■ WHAT YOU SHOULD DO ■
Write out every line below with no difference at all.
⟨
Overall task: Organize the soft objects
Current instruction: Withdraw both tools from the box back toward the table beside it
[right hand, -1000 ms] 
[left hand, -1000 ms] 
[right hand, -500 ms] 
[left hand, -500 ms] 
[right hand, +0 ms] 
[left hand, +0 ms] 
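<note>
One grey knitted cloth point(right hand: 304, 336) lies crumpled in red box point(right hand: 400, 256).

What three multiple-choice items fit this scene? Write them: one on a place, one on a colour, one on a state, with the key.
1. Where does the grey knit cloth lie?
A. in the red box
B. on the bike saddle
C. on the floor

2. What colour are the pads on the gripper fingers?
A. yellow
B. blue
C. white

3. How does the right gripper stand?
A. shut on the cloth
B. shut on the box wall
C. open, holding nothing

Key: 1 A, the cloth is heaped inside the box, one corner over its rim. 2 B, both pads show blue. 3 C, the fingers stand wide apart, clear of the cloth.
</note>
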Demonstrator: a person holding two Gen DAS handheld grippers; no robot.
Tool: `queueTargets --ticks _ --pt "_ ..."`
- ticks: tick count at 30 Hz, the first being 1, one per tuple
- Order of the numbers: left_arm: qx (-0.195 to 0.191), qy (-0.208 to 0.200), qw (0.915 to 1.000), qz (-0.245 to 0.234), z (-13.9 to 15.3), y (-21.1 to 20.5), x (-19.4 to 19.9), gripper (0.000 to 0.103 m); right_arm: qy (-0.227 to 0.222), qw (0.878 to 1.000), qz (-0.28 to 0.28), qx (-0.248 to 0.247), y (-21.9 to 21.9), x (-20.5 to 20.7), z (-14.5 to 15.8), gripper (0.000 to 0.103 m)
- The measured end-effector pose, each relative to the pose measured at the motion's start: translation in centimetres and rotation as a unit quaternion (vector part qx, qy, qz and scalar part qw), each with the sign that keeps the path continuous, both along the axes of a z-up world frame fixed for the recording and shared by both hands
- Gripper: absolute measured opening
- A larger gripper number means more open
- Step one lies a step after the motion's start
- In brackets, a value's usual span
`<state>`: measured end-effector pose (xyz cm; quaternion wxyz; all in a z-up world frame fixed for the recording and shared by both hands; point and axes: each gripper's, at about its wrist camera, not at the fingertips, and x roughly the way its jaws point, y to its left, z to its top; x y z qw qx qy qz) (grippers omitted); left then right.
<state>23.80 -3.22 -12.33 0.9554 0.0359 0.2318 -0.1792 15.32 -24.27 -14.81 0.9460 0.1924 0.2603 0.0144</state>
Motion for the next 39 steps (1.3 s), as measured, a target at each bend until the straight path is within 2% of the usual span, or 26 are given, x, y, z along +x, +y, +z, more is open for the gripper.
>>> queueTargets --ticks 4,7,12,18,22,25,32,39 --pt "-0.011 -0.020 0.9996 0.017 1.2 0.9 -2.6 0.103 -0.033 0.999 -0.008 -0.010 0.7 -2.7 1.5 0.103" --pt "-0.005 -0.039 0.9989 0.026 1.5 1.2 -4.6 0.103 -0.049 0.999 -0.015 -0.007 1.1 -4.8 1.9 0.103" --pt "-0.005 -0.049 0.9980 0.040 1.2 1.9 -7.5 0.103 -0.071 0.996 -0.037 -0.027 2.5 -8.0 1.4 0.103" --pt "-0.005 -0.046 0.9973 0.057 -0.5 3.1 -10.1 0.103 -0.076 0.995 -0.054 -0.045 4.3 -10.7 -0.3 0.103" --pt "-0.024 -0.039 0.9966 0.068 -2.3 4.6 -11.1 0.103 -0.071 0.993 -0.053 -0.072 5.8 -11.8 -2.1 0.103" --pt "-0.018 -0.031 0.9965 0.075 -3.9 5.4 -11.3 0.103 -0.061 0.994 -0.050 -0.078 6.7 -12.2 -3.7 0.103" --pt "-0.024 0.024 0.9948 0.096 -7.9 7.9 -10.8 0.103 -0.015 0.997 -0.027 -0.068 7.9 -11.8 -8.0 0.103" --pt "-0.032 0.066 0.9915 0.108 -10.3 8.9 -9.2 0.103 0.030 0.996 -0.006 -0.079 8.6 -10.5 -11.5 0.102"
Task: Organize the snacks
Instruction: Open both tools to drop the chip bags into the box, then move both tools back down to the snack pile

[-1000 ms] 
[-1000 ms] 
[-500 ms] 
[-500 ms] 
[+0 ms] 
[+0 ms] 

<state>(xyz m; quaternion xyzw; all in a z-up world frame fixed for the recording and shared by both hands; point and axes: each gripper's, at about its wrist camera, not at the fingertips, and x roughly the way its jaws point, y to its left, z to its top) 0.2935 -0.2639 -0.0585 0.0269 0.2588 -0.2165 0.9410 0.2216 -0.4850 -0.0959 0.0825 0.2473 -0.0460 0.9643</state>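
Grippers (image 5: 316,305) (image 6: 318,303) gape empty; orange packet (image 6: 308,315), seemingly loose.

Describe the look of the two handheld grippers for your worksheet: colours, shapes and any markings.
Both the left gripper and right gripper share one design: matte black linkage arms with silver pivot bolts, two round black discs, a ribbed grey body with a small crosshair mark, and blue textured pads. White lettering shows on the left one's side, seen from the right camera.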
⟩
■ REPLY ■
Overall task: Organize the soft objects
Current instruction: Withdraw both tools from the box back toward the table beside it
[right hand, -1000 ms] 
[left hand, -1000 ms] 
[right hand, -500 ms] 
[left hand, -500 ms] 
[right hand, +0 ms] 
[left hand, +0 ms] 
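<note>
One grey knitted cloth point(right hand: 304, 336) lies crumpled in red box point(right hand: 400, 256).

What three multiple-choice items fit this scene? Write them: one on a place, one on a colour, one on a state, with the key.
1. Where does the grey knit cloth lie?
A. in the red box
B. on the bike saddle
C. on the floor

2. What colour are the pads on the gripper fingers?
A. yellow
B. blue
C. white

3. How does the right gripper stand?
A. shut on the cloth
B. shut on the box wall
C. open, holding nothing

Key: 1 A, the cloth is heaped inside the box, one corner over its rim. 2 B, both pads show blue. 3 C, the fingers stand wide apart, clear of the cloth.
</note>
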Demonstrator: a person holding two Gen DAS handheld grippers; no robot.
Tool: `queueTargets --ticks _ --pt "_ ..."`
- ticks: tick count at 30 Hz, the first being 1, one per tuple
- Order of the numbers: left_arm: qx (-0.195 to 0.191), qy (-0.208 to 0.200), qw (0.915 to 1.000), qz (-0.245 to 0.234), z (-13.9 to 15.3), y (-21.1 to 20.5), x (-19.4 to 19.9), gripper (0.000 to 0.103 m); right_arm: qy (-0.227 to 0.222), qw (0.878 to 1.000), qz (-0.28 to 0.28), qx (-0.248 to 0.247), y (-21.9 to 21.9), x (-20.5 to 20.7), z (-14.5 to 15.8), gripper (0.000 to 0.103 m)
- The measured end-effector pose, each relative to the pose measured at the motion's start: translation in centimetres and rotation as a unit quaternion (vector part qx, qy, qz and scalar part qw), each with the sign that keeps the path continuous, both along the axes of a z-up world frame fixed for the recording and shared by both hands
- Gripper: absolute measured opening
- A larger gripper number means more open
- Step one lies a step after the motion's start
- In brackets, a value's usual span
`<state>`: measured end-effector pose (xyz cm; quaternion wxyz; all in a z-up world frame fixed for the recording and shared by both hands; point and axes: each gripper's, at about its wrist camera, not at the fingertips, and x roughly the way its jaws point, y to its left, z to its top; x y z qw qx qy qz) (grippers omitted); left then right.
<state>23.80 -3.22 -12.33 0.9554 0.0359 0.2318 -0.1792 15.32 -24.27 -14.81 0.9460 0.1924 0.2603 0.0144</state>
Motion for the next 39 steps (1.3 s), as measured, a target at each bend until the straight path is within 2% of the usual span, or 26 are given, x, y, z along +x, +y, +z, more is open for the gripper.
>>> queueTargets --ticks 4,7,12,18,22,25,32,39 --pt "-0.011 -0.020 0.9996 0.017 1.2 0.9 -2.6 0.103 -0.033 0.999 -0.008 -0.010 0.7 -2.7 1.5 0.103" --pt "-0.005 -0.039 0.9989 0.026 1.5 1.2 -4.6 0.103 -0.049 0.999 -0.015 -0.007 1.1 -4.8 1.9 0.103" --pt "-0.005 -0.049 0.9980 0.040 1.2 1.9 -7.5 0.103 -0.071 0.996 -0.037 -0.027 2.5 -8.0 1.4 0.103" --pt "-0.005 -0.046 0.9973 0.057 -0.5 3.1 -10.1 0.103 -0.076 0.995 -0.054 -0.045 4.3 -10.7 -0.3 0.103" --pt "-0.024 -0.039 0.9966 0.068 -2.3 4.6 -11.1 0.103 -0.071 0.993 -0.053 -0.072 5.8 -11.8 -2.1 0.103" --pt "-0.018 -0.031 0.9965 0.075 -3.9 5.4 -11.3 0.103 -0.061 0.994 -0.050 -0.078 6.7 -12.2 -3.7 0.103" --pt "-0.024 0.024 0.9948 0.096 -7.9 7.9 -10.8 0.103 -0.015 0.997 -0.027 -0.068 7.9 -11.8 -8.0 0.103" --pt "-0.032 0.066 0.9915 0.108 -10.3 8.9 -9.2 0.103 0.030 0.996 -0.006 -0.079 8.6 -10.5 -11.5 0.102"
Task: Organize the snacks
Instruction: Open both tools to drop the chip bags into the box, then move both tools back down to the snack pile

[-1000 ms] 
[-1000 ms] 
[-500 ms] 
[-500 ms] 
[+0 ms] 
[+0 ms] 

<state>(xyz m; quaternion xyzw; all in a z-up world frame fixed for the recording and shared by both hands; point and axes: each gripper's, at about its wrist camera, not at the fingertips, and x roughly the way its jaws point, y to its left, z to its top) 0.2935 -0.2639 -0.0585 0.0269 0.2588 -0.2165 0.9410 0.2216 -0.4850 -0.0959 0.0825 0.2473 -0.0460 0.9643</state>
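Grippers (image 5: 316,305) (image 6: 318,303) gape empty; orange packet (image 6: 308,315), seemingly loose.

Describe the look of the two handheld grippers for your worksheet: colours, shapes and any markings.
Both the left gripper and right gripper share one design: matte black linkage arms with silver pivot bolts, two round black discs, a ribbed grey body with a small crosshair mark, and blue textured pads. White lettering shows on the left one's side, seen from the right camera.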

Work on the exercise is complete.